Task description:
Only one stretch of the records below is wanted: the lines from the one holding "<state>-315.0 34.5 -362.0" through the one holding "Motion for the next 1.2". Return it exactly, both ends included.

Stored data:
---*---
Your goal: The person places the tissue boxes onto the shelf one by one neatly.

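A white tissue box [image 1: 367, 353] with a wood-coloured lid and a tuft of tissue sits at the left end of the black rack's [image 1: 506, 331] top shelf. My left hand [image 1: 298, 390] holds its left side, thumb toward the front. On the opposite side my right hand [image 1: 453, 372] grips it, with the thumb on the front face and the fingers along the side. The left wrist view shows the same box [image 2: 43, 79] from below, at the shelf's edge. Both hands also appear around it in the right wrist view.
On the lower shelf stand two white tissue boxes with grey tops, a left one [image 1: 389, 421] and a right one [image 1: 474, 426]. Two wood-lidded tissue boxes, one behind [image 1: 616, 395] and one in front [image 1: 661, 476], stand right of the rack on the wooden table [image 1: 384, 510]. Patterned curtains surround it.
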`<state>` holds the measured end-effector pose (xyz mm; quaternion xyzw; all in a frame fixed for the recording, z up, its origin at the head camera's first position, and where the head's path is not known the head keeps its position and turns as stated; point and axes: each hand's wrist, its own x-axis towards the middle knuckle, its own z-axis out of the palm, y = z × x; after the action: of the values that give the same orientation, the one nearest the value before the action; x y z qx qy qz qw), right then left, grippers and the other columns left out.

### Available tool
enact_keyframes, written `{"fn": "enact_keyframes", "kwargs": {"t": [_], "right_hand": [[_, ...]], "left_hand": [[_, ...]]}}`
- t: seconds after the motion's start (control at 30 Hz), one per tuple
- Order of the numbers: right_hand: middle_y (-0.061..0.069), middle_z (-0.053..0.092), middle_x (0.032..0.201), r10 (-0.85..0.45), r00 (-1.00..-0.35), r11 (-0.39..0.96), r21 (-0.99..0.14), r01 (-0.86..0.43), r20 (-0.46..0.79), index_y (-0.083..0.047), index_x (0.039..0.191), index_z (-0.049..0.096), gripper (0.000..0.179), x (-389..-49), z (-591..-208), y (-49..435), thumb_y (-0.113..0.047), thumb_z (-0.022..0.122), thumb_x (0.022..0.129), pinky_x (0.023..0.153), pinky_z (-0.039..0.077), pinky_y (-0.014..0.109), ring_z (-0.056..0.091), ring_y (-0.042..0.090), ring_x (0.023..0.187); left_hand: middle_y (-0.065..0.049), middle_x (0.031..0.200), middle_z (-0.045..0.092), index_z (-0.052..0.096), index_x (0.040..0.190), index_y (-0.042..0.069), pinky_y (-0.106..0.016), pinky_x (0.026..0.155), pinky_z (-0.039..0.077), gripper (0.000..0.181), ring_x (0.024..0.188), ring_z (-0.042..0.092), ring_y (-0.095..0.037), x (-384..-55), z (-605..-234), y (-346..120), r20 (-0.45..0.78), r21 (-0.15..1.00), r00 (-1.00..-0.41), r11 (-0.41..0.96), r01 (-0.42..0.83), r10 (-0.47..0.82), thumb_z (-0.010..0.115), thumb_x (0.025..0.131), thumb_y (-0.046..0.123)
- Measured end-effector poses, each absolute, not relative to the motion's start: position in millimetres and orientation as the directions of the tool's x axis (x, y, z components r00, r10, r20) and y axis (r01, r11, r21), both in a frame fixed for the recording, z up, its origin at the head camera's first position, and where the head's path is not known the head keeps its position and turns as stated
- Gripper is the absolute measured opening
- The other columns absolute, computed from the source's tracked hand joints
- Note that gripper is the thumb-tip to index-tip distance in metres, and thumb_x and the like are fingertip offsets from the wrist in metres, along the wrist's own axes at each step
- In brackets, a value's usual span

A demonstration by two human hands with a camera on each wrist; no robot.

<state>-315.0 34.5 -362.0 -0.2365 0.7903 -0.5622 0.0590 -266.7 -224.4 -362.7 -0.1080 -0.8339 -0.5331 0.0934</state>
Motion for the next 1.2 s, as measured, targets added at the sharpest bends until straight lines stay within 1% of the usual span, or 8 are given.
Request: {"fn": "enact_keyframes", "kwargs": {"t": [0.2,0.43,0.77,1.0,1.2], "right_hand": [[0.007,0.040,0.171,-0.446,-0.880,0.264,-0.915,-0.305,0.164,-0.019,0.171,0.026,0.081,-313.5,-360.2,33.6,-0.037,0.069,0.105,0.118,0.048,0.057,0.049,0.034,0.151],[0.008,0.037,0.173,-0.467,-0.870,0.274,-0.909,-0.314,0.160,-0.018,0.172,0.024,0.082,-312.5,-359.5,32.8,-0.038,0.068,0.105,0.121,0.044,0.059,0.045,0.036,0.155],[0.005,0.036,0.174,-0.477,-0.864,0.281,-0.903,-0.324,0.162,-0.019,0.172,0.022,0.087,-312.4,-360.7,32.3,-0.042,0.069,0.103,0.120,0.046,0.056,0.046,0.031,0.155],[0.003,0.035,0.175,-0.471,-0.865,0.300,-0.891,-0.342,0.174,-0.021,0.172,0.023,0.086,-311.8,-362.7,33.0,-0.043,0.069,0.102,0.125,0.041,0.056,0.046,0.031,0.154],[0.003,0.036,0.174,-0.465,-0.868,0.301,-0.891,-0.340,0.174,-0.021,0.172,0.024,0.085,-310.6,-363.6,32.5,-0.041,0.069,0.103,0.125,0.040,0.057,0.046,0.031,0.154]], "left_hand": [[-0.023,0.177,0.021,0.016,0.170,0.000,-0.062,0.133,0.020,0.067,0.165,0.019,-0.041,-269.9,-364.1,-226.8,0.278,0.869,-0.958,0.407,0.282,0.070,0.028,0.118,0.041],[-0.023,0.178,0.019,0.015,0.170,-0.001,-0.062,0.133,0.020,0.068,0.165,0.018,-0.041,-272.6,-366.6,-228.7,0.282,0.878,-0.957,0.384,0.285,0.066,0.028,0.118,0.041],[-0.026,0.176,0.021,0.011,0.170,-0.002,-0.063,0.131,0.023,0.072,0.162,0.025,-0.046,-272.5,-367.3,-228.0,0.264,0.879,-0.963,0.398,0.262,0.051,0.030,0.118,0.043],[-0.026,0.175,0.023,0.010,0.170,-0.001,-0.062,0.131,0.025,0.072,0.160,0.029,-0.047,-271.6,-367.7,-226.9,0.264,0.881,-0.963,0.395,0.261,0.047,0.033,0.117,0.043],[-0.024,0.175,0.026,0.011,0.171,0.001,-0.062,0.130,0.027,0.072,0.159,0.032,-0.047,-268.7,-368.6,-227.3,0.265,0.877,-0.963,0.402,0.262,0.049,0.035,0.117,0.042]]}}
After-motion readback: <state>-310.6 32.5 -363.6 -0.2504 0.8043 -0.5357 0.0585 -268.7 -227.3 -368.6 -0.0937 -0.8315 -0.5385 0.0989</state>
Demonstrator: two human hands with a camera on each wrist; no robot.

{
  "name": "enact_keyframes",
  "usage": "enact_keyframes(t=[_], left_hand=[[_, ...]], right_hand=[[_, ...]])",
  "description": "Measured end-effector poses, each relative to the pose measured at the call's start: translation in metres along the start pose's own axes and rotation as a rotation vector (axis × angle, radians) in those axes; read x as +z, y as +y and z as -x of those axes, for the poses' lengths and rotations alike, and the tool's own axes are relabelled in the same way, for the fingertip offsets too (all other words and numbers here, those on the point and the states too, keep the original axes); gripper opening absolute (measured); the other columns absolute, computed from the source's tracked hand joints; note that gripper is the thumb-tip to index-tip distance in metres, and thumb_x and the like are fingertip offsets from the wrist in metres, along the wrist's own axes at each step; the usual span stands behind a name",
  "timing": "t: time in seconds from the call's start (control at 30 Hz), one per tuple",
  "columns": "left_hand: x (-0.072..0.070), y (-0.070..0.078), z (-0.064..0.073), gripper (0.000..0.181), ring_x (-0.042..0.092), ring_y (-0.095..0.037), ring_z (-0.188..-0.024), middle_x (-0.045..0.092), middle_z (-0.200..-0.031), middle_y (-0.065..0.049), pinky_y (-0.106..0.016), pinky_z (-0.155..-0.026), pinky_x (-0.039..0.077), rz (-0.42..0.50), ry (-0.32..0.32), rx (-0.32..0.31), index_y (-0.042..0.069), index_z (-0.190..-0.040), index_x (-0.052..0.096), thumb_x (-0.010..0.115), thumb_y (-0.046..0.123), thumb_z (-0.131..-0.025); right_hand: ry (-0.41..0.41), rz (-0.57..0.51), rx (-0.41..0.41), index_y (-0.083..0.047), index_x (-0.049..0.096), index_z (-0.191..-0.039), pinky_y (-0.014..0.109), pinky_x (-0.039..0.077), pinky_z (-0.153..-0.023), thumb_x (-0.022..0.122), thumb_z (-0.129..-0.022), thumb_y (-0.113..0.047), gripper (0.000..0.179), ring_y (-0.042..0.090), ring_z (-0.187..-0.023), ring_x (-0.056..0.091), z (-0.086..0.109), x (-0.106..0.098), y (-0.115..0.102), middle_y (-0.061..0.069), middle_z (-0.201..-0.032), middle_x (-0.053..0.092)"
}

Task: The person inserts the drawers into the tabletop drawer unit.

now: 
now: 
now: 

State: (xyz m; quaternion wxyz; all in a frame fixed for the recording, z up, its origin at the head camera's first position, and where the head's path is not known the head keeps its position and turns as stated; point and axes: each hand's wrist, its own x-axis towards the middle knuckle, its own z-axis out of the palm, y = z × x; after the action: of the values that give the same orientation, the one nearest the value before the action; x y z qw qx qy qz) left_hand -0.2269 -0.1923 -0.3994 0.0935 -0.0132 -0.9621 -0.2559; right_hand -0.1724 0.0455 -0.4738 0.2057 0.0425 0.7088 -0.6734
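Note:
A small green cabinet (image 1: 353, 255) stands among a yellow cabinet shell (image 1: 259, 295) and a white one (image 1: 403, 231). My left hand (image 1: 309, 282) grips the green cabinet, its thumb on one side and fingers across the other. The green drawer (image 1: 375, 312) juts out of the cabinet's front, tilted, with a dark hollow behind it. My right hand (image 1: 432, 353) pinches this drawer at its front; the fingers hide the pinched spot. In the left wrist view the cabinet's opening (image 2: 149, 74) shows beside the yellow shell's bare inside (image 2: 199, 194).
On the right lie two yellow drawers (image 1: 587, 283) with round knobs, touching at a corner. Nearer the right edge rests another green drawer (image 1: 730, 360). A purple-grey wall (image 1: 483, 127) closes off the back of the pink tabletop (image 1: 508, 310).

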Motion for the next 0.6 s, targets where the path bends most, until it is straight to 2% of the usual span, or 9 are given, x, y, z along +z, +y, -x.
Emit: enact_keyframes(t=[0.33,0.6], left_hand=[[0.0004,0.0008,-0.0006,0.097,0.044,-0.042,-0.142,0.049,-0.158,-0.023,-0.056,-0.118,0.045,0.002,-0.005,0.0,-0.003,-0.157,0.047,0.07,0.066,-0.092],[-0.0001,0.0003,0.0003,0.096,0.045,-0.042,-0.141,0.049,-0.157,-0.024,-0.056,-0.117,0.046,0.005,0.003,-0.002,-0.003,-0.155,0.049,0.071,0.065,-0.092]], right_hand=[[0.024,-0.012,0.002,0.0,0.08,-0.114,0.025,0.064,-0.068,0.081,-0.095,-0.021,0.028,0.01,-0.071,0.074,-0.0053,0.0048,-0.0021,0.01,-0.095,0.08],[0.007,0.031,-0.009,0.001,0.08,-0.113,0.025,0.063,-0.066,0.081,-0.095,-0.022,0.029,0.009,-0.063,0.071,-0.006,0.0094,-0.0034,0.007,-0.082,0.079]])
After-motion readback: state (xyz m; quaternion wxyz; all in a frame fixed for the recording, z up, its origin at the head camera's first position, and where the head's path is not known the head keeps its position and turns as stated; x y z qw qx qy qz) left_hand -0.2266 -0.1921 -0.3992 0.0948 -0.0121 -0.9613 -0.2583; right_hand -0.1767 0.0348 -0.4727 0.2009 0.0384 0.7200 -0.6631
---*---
Answer section:
<state>-315.0 34.5 -362.0 -0.2365 0.7903 -0.5622 0.0590 -266.7 -224.4 -362.7 -0.1080 -0.8339 -0.5331 0.0934</state>
Motion for the next 1.2 s, as measured, targets added at the sharpest bends until straight lines stay within 1% of the usual span, or 8 are given.

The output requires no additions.